**Data section**
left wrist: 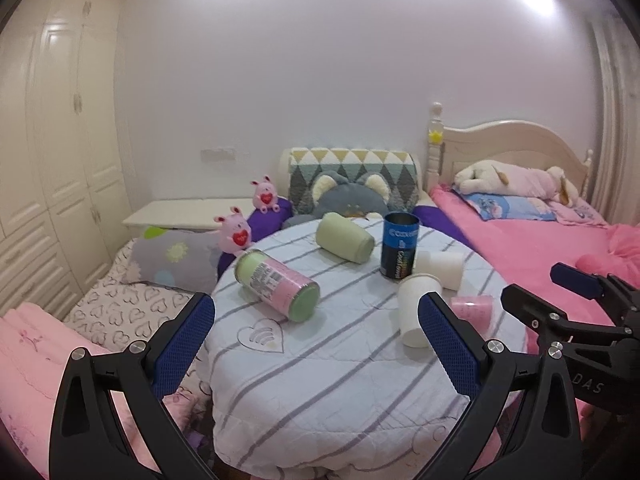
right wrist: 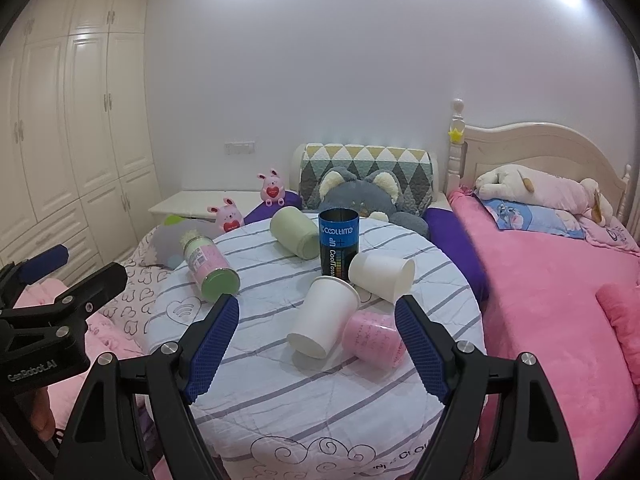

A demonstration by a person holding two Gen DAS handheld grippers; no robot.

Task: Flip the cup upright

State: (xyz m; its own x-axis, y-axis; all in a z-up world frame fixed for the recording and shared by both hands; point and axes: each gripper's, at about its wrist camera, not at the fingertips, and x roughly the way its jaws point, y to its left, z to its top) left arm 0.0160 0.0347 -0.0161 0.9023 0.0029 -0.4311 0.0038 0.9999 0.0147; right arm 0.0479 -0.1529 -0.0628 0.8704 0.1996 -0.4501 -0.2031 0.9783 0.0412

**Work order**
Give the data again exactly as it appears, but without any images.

**Response box**
left wrist: 
right wrist: 

A demonstration by a person holding two Gen DAS handheld grippers; no robot.

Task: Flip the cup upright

State: (xyz m; its own x-axis, y-axis; all in a z-up world frame fixed for the recording and shared by both hands; point and axes: each gripper's, at about its wrist camera, not at the fingertips, and x roughly the way its jaws point, y to its left, z to its top) left arm 0.0160 0.0347 -0.0161 0.9023 0.0029 -0.4311 0.0038 0.9999 0.0147; right arm 0.0479 -0.1529 -0.0628 0.8704 0.1996 -0.4501 -0.2031 0.9783 0.0412

The work on this exercise is complete.